The task
Verbatim, and with nothing else, reproduce the data below from its first line through the line containing "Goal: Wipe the".

#### The input

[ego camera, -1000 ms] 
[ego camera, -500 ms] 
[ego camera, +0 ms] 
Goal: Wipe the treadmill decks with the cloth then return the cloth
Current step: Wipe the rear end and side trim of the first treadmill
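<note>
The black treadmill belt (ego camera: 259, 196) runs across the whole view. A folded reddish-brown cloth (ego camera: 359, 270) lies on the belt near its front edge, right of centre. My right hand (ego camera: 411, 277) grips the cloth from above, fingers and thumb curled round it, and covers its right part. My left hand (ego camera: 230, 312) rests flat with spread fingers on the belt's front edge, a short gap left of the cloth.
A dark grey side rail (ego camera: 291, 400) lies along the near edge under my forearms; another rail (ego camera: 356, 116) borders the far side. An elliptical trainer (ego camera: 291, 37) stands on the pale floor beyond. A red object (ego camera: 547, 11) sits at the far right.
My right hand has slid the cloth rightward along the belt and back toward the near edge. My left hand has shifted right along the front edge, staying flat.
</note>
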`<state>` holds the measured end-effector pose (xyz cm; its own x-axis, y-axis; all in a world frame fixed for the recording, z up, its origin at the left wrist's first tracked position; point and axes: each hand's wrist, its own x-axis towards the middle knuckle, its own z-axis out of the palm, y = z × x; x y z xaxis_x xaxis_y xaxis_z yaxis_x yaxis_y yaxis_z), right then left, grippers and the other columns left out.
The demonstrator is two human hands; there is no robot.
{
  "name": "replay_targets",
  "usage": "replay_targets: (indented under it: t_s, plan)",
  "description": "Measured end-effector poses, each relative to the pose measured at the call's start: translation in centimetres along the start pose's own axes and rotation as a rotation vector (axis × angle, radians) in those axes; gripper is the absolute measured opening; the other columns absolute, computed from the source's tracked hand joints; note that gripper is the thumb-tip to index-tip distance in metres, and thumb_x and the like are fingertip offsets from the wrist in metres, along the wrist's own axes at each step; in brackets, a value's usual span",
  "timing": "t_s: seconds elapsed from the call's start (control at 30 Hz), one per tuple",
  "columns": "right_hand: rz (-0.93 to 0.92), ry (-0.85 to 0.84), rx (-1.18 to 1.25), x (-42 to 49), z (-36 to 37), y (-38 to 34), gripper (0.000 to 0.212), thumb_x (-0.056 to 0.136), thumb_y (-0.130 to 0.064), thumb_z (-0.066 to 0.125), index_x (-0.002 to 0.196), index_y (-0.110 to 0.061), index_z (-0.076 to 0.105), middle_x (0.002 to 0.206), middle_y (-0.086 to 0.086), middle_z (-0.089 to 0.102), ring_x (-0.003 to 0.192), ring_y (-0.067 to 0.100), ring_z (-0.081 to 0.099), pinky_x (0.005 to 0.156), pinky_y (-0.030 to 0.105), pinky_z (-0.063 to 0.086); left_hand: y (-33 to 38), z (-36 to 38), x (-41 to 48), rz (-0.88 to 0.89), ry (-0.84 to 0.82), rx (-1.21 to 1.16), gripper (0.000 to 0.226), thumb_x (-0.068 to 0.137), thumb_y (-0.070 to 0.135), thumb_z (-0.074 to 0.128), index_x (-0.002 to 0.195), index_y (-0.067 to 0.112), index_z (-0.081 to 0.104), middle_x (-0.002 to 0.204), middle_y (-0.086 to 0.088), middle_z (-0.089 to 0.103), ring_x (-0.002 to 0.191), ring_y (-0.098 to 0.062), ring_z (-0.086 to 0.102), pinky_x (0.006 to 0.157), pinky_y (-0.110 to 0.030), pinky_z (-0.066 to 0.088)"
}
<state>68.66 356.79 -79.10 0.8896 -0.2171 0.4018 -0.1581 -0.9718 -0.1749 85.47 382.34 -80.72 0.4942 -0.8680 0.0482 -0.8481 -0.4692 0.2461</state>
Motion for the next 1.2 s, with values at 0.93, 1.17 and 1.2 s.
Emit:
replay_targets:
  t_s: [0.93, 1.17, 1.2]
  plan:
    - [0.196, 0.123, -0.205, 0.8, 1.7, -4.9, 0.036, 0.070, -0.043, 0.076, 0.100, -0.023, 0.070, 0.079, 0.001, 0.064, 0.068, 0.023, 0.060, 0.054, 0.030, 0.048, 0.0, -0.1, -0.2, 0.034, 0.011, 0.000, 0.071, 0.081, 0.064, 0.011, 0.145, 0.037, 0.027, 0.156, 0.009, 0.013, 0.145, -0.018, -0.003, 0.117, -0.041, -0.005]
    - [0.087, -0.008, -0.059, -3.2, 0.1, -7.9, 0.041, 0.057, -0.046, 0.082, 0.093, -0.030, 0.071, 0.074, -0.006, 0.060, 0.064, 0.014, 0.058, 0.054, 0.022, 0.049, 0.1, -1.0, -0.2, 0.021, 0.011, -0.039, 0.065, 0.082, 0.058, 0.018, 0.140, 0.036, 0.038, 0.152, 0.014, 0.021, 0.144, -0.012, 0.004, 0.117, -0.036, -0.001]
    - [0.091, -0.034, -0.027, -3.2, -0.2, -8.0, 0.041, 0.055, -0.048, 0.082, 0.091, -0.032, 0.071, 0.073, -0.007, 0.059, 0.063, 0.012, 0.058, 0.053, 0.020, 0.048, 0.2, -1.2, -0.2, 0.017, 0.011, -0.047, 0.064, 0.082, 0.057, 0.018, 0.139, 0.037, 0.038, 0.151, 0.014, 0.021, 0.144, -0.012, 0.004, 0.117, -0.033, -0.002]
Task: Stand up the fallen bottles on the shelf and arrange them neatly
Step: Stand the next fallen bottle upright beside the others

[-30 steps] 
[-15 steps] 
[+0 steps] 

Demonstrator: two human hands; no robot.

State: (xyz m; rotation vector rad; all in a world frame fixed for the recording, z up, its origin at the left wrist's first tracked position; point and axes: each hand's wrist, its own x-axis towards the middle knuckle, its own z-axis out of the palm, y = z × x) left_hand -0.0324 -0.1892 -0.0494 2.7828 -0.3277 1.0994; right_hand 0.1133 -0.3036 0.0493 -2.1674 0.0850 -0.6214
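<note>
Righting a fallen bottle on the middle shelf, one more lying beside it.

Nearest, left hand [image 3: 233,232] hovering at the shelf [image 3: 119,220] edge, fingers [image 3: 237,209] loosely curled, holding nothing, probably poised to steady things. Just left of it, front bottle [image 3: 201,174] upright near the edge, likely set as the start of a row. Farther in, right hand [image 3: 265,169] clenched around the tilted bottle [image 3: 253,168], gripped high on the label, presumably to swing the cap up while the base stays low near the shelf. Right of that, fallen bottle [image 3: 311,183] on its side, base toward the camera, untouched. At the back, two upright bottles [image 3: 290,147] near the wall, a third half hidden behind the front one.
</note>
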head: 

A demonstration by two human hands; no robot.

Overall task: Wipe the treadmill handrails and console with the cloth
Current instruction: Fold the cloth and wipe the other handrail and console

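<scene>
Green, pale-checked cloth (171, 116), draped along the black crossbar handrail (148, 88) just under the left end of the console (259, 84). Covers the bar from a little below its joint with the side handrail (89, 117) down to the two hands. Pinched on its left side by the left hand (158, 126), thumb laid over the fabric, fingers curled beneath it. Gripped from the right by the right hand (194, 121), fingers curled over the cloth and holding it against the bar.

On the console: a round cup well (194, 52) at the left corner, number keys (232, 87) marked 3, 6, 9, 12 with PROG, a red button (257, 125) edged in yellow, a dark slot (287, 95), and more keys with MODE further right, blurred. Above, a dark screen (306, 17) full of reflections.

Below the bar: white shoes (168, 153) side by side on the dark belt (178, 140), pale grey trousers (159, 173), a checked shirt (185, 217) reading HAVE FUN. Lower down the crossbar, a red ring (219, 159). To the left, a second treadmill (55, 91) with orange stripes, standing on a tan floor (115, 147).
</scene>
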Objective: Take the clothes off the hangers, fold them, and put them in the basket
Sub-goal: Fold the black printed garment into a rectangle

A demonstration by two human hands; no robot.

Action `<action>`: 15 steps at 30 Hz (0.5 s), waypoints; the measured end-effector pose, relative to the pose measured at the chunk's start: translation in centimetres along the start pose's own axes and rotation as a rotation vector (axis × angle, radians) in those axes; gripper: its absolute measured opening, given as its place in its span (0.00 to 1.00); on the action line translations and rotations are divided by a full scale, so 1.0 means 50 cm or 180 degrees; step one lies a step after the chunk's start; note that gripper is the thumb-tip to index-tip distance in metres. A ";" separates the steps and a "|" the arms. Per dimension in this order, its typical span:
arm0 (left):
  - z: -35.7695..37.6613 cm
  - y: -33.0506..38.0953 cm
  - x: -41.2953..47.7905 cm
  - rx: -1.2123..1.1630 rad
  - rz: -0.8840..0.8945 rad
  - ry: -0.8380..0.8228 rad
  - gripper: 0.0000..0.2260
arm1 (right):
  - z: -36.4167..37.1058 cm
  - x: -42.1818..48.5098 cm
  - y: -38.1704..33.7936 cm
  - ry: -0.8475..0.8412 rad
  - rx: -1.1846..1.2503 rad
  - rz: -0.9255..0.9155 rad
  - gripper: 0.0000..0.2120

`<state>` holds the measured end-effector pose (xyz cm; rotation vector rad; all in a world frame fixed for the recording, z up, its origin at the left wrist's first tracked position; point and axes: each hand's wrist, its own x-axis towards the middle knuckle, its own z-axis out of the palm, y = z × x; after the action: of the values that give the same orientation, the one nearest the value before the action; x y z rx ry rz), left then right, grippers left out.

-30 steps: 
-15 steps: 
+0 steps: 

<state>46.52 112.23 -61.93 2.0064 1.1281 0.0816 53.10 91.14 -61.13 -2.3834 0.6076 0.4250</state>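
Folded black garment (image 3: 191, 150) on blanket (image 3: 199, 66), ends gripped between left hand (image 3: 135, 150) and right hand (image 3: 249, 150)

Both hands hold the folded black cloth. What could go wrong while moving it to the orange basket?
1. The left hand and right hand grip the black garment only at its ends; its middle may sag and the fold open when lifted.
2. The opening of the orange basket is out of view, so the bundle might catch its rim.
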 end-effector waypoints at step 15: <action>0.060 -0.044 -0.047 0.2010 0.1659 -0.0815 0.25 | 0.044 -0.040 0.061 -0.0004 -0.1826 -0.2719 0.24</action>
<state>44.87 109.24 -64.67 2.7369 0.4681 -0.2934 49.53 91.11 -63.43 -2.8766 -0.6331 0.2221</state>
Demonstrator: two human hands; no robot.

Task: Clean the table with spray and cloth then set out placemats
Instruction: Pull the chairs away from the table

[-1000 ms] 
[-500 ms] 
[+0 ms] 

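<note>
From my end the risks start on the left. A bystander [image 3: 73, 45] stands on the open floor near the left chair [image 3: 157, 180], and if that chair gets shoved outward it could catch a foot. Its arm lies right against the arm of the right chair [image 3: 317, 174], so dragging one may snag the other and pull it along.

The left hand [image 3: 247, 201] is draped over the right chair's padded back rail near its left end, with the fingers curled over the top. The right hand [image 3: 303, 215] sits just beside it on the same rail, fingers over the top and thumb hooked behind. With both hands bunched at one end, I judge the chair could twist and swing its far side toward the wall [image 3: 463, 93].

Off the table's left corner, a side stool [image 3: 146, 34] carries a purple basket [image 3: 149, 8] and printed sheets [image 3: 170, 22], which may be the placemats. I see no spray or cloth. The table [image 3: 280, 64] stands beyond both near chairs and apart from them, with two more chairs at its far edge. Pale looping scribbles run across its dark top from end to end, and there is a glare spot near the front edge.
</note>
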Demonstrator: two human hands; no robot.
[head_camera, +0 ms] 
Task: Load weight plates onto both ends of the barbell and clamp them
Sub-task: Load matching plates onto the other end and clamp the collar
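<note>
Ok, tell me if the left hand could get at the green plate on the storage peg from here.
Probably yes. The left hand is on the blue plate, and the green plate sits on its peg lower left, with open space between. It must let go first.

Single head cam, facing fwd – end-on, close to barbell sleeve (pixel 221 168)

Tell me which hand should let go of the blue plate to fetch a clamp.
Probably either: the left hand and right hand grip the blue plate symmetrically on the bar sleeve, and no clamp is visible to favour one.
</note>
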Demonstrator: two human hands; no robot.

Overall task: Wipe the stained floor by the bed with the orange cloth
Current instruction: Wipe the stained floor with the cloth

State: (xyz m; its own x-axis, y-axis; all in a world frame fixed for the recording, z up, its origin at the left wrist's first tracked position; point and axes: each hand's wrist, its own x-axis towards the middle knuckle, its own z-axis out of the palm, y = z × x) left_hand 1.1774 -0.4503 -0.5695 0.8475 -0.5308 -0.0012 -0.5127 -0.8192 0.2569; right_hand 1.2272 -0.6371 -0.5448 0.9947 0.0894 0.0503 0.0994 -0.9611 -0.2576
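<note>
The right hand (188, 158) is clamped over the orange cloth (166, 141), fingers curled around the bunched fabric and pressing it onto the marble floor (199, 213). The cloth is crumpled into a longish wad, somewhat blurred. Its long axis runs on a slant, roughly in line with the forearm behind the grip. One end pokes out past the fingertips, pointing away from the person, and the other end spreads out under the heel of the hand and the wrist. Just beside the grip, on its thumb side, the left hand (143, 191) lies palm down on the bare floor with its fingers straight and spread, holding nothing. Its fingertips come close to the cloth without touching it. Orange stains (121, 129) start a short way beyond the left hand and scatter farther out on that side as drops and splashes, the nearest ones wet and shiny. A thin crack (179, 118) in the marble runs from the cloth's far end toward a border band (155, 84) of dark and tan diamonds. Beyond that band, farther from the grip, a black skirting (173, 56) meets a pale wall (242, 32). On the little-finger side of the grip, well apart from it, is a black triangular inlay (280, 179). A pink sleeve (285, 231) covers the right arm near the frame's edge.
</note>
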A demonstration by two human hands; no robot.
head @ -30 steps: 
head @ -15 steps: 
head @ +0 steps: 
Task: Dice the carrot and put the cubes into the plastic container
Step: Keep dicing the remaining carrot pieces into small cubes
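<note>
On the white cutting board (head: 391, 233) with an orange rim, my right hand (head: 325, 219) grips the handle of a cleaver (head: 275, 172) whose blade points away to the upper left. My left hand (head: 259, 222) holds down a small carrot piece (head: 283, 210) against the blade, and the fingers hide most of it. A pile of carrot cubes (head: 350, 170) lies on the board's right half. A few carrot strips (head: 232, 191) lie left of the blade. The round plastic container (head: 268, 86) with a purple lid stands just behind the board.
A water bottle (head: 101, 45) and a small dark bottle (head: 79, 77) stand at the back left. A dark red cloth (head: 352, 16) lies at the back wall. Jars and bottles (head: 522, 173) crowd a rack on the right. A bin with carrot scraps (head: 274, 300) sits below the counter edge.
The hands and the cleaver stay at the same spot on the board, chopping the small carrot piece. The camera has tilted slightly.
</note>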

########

Response below
[ego camera, -1000 ms] 
[ego camera, -500 ms] 
[ego camera, +0 ms] 
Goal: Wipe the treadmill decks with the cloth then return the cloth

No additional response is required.